Intro battery pack

Ongar

1 mW
Joined
Jan 18, 2019
Messages
11
Hello, I am looking to build an e-bike to get me to and from class (2 miles, some somewhat serious hills). I have the controller/motor setup planned, but want some opinions on battery choice.
I have been reading a lot, and am a little nervous about LiPo chemistry, as I have no experience with it. LiFePo4 seems like a more beginner friendly composition, but most people are using LiPo, so I am unsure what cells would be good. I came across Headway batteries, and these seem like a good option, as they could be easily expanded on to increase voltage/capacity if I desire. I have searched the forums but haven't found many recent mentions of these cells. Are they still a good option? I also had a hard time finding suppliers. Any reccomendations?
My current goal is a pack between 5-10Ah at 36v with a continuous 30a discharge. Admittedly, this is probably a bit overkill, but sounds like fun.

Thanks!
 
Keep in mind that a 10Ah pack run at 3C is only going to last 20 minutes at that rate. But that *should* be long enough, at 15-20MPH, to cover a round trip of 4-5 miles, easily enough.
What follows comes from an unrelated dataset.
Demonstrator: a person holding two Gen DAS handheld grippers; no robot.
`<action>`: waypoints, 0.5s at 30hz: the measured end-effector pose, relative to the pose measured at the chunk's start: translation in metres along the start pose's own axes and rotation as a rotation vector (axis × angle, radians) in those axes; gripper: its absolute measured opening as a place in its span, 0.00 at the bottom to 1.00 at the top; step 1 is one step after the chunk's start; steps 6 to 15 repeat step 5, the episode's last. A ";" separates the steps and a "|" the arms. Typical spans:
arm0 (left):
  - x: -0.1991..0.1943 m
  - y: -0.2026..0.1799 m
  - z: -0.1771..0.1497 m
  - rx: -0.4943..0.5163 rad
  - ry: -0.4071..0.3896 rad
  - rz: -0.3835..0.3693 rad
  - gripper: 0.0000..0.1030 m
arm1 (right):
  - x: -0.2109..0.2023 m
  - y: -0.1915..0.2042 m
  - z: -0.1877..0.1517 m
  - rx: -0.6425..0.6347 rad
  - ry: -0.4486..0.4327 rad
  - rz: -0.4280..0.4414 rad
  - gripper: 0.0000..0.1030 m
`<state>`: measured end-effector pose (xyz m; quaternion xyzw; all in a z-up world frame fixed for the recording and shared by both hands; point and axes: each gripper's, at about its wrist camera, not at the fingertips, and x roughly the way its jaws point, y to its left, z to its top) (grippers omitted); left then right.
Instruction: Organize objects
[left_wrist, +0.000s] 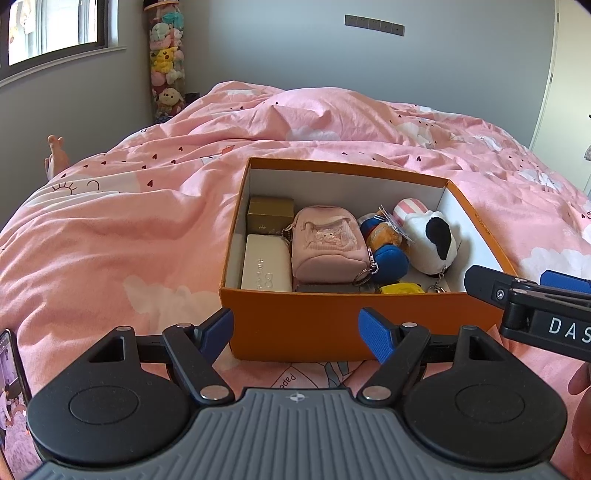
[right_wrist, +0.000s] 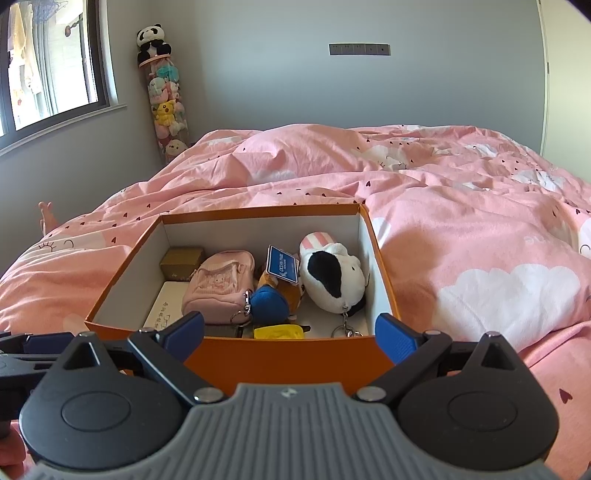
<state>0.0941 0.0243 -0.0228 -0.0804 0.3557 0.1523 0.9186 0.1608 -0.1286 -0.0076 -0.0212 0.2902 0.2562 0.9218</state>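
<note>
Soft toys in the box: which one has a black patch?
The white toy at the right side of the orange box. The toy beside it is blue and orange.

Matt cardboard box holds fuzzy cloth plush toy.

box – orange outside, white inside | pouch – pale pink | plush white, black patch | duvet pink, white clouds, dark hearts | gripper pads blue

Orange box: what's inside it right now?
Orange box holds a gold box, white case, pink pouch, blue-orange plush, white-black plush, yellow item. Anything beneath them is hidden.
</note>
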 end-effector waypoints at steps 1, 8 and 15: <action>0.000 0.000 0.000 0.001 0.000 -0.001 0.87 | 0.000 0.000 0.000 0.001 0.000 0.000 0.96; 0.000 0.000 -0.001 0.001 0.000 0.000 0.87 | 0.000 -0.001 0.000 0.001 0.001 0.001 0.96; 0.000 0.000 -0.001 0.001 0.000 0.000 0.87 | 0.000 -0.001 0.000 0.001 0.001 0.001 0.96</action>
If you need 30A continous, Headway may not be a good option. They claim high C rates, but may heat up too much running continously at that, depending on how long you have to run them at that.
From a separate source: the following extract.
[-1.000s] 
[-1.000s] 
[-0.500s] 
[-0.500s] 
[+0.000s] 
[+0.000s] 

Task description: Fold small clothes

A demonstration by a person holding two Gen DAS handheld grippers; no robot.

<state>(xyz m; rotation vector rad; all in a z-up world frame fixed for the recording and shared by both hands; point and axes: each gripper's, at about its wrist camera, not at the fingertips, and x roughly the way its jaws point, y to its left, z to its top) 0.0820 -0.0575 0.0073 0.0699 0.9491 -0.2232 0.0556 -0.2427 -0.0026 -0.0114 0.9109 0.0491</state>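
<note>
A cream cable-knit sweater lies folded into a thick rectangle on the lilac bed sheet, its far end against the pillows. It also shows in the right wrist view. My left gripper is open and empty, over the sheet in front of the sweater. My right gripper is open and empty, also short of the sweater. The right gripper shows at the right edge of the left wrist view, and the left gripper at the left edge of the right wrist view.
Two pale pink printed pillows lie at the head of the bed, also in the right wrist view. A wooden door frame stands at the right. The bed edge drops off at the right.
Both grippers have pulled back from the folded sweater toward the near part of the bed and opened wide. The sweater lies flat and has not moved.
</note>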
RC LiPo can easily do it, but they can be dangerous; if you are not familiar with them already, I don't recommend them until you read the various "LiPo care" and "lipo noob" type threads, so you know what you're dealing with, and are sure you can care for them properly. When they work they work great, but when they fail dramatically, it can have horrible results. (so can any other chemistry...but it happens more often with RC LiPo for various reasons).

Some of the 18650-type packs can handle 3C+ continuous, not sure about 6C, but the harder you push a battery, the less time it will last, and the hotter it will get. So if you get ones with quality brand name cells in them of the right model, a 10Ah pack could do 30A continuous. There are a lot of threads about various 18650 models, that will tell you what they are capable of, including some actual testing threads. Beware that when buying premade packs from ebay, alibaba, etc., the specs may or may not have anything to do with reality, and may or may not actually contain the cell brand/model they say they do. No way to tell until you get it and test it yourself, unless someone else has already done that.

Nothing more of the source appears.